What do these unlikely success stories have in common? They've deftly removed the things we associate with a big bill, even if we do end up spending a bit. Instead of formal tuxedos, the servers at downtown Detroit's high-end Roast (1128 Washington Blvd., Detroit; 313-961-2500) sport jeans and Chuck Taylors. A big success story of the last few years is Slows Bar BQ (2138 Michigan Ave., Detroit; 313-962-9828), the quality barbecue joint with the high-end bar and the low-rent name. Heck, over at the Whitney, they've even traded in their chamber quartets for DJs.

Or look outside Detroit, at the dramatic rethinking of Birmingham's Forté (201 S. Old Woodward Ave., Birmingham; 248-594-7300), which had seen a serious decline in business. Last year, the management stripped away anything they thought would make diners think twice about coming in. And the changes went far beyond just lowering prices. They had their fine-dining chef exploit his knack for comfort foods with a twist, unstuffed their wine list, extended their hours, and even dispensed with valet parking for a year, eager to make the restaurant less intimidating and more accessible. In a market where business was down, trade at Forté, we're told, shot up 30 percent. 

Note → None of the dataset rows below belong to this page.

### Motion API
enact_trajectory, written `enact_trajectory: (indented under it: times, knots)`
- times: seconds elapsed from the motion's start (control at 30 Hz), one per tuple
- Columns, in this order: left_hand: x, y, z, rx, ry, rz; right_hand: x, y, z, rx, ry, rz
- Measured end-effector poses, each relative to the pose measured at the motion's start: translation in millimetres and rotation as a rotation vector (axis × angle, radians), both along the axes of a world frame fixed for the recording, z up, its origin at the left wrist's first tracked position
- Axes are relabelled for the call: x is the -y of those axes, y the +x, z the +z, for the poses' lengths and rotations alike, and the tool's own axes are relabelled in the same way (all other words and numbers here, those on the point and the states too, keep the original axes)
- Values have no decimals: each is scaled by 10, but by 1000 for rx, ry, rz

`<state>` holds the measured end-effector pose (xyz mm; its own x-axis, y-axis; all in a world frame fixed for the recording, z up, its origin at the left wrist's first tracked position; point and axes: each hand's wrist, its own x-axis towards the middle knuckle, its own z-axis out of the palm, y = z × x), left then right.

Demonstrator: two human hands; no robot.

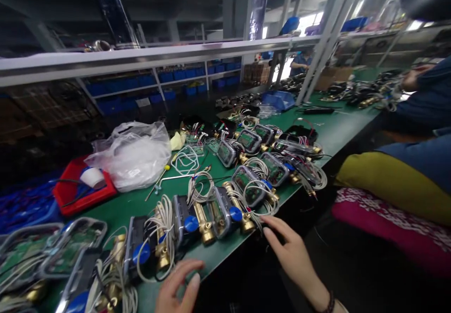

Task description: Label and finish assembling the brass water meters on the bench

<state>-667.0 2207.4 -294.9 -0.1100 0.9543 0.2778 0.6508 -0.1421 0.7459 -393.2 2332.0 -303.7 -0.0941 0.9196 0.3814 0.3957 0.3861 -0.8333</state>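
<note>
My left hand [179, 287] is at the table's front edge, thumb and fingers apart, with nothing in it. Just beyond it is a brass meter body [161, 238] with a coiled grey cable [168, 219]. My right hand [291, 252] reaches in over the edge, fingers stretched out and apart. Its fingertips are close to the cable ends beside another brass meter body [246, 219]; whether they touch, I cannot tell. Between the hands, meters with clear-lidded boxes [221, 209] and blue caps [191, 223] stand side by side.
More meters [248, 141] fill the green bench [155, 205] farther back. A red bin [86, 205] and a clear plastic bag [137, 158] lie to the left, near a hooked metal rod [176, 177]. A shelf rail [197, 52] crosses above. A co-worker's sleeve [423, 92] shows at the right.
</note>
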Motion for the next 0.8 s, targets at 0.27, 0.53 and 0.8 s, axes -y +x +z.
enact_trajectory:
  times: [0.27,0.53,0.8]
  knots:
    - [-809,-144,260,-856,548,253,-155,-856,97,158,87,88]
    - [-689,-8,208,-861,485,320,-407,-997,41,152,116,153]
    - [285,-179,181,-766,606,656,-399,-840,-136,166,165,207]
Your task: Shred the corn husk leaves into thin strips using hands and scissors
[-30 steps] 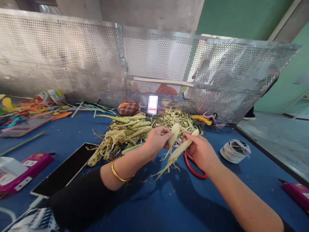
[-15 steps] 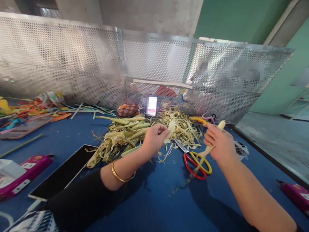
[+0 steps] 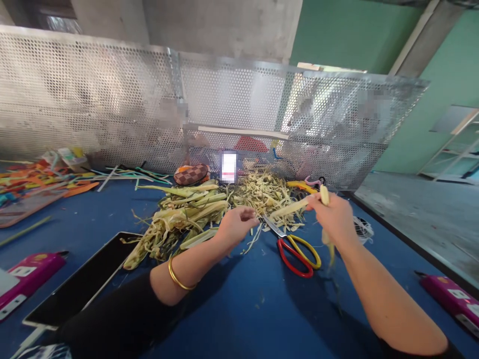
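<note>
My right hand (image 3: 334,217) is closed around pale corn husk pieces. One long husk strip (image 3: 290,208) sticks out to the left from its fingertips, a rolled pale end shows above the fingers, and a thin blurred tail hangs below. My left hand (image 3: 236,223), with a gold bangle at the wrist, hovers left of the strip's end. Its fingers are loosely curled, a small gap shows to the thumb, and I see nothing held. Between the hands lie scissors (image 3: 295,252) with one red and one yellow handle. Whole husks (image 3: 179,214) are piled behind my left forearm.
A heap of shredded husk (image 3: 262,192) lies behind the scissors. On the left are a dark tablet (image 3: 80,276), a purple power strip (image 3: 32,279) and colourful strips (image 3: 33,177). A lit phone (image 3: 228,167) and checkered pouch (image 3: 191,174) stand before the perforated metal screen (image 3: 232,89).
The pale husk strip has left my left hand's fingers and now extends from my right hand. My left hand has come down slightly. The view has shifted a little.
</note>
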`<state>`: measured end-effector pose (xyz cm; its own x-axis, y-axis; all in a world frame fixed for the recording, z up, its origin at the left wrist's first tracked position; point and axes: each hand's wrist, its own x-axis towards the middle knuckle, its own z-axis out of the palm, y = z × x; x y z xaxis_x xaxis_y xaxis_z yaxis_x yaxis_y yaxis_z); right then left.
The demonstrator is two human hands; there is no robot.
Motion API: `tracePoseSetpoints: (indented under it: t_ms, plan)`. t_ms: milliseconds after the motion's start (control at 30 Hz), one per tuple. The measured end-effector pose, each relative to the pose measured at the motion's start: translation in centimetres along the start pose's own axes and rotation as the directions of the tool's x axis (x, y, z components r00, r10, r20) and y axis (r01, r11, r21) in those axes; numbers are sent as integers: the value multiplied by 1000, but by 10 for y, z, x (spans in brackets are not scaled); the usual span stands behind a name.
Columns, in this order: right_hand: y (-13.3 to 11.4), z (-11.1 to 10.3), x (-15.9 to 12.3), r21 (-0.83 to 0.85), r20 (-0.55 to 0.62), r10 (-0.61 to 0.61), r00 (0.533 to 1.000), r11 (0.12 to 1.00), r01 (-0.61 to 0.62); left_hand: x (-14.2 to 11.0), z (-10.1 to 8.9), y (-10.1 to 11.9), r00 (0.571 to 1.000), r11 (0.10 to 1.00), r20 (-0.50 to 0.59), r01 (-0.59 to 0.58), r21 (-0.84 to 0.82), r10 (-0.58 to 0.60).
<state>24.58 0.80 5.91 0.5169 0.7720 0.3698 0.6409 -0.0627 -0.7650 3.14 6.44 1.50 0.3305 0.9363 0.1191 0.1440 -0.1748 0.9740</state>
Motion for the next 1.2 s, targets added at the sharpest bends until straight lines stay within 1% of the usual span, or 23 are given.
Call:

Compare these stories to the most recent blow to our upscale dining scene, the closing of Tribute. Though it was managed by the same restaurant group as Forté, Tribute didn't get an extreme makeover. True, the prices were lowered and the hours extended, but they didn't alter the fine-dining experience at all. Strangely, even after cutting its prices, Tribute's image remained just as exclusive, extravagant and expensive as ever, perhaps sealing its doom. It continued to ace Metro Times readers' poll for Best Restaurant to Blow Serious Dough — even after the changes took effect, not necessarily the plum designation of years past. 

Confronted with examples like this, our local cuisine-slingers seem to be doing all they can to soothe consumer jitters. And some of the area's upscale restaurants are doing what might have been unthinkable just a decade ago: They're getting more casual and informal than ever, sometimes changing the theme entirely. 

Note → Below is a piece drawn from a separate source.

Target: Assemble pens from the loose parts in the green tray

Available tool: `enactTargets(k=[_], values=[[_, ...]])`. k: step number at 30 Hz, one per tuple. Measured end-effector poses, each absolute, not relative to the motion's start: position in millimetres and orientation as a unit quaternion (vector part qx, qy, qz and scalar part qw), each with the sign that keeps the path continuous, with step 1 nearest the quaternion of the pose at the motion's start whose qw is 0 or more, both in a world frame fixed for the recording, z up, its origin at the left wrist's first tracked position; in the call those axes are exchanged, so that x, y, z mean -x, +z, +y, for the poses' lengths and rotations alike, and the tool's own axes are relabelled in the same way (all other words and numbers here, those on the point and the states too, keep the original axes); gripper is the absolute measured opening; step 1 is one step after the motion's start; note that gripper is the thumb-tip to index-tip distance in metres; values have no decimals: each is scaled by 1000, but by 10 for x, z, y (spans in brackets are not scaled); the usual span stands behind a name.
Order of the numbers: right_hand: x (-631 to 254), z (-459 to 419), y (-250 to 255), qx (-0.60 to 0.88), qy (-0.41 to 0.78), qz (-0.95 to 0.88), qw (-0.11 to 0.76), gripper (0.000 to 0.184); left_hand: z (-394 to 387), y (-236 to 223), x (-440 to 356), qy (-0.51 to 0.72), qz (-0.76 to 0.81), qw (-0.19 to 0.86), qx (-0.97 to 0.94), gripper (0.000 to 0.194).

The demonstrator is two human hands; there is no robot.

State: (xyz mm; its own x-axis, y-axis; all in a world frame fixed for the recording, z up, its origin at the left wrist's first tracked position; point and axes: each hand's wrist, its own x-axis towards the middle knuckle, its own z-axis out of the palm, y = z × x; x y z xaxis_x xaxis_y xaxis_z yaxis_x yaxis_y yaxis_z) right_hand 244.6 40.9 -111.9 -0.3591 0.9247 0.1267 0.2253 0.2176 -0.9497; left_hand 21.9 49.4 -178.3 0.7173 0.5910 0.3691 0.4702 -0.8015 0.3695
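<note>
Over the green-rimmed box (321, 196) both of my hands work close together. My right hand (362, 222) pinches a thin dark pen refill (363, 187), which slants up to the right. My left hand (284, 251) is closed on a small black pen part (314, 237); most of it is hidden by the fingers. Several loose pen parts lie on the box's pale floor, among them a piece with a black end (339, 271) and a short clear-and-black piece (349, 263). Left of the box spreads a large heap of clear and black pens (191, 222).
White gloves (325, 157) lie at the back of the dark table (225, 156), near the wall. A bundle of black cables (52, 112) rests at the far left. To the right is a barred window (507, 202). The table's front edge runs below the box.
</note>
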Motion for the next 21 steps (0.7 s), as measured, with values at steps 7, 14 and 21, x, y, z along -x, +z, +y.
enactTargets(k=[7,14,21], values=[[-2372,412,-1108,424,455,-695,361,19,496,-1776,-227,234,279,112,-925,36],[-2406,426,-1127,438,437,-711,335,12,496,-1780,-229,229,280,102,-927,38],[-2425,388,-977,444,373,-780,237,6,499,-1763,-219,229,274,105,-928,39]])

Take the recent format change at Five Lakes Grill, now Cinco Lagos (424 N. Main St., Milford; 248-684-7455). Chef-owner Brian Polcyn has the pedigree of the consummate fine-dining chef. He's spent almost the last 30 years in Detroit, working in restaurants with such legendary names as the now-closed Golden Mushroom and The Lark (6430 Farmington Rd., West Bloomfield; 248-661-4466). The successful restaurateur, who also runs Birmingham's successful Forest Grill (735 Forest Ave., Birmingham; 248-258-6107), made his name with Five Lakes. It had thrived for 14 years, anchoring a growing dining scene in Milford. This year, it even garnered a nomination for a prestigious James Beard award. 

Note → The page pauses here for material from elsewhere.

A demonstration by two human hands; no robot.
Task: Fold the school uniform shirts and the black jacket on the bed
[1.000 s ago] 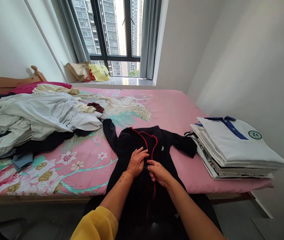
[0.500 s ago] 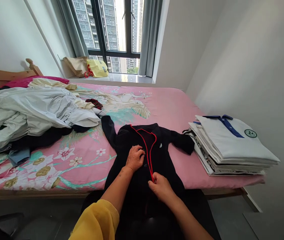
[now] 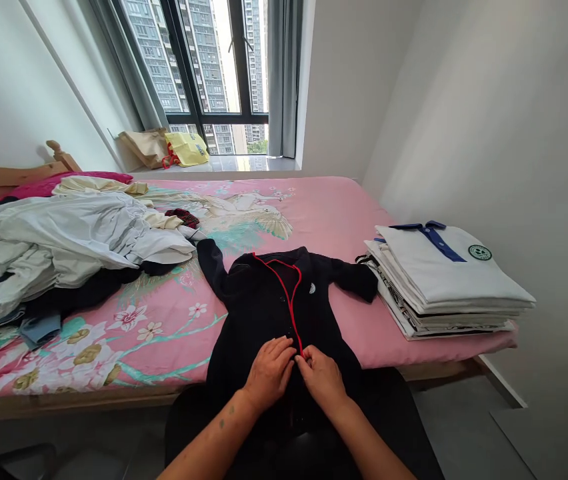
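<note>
A black jacket (image 3: 264, 300) with red trim, small buttons and a white badge on the chest lies front up. Its sleeves spread over the bed, and its lower part hangs over the bed's near edge toward my lap. My right hand (image 3: 323, 380) pinches the red-trimmed front edge with thumb and fingers. Close beside it, my left hand (image 3: 270, 375) bends over the other front edge, fingertips closed on the cloth by the button line. The fingertips of both hands nearly meet, and they hide the button there.
The pink floral bed (image 3: 344, 220) fills the middle. To the right, a stack of folded white polo shirts (image 3: 464, 280) stands near the jacket sleeve. A loose clothes heap (image 3: 74, 233) covers the left. Bags (image 3: 187, 148) rest on the windowsill.
My left hand has slid down the jacket front to meet my right hand. The right hand keeps its pinch on the trim. The view has shifted slightly.
</note>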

Unfortunately, Milford's connection with General Motors hit its restaurants hard. When the chips started to fall in 2006, Polcyn says, "I was the most expensive guy [in Milford]. So I had to re-evaluate what I was doing. In 2006, the raw cost was $12 a plate. I had to sell it for $25 just to meet the overhead. On a Tuesday night in this town, most people didn't want to spend that." 

A few months ago, he transformed the restaurant completely, taking inspiration from his mother's Mexican heritage — and the comfort food he'd been raised on — turning Five Lakes Grill into Cinco Lagos, a Mexican restaurant. And the news is good: In the few months since it has opened, he has doubled his sales, just what he needed to keep his business going. Proudly, he calls himself a "one-man stimulus package."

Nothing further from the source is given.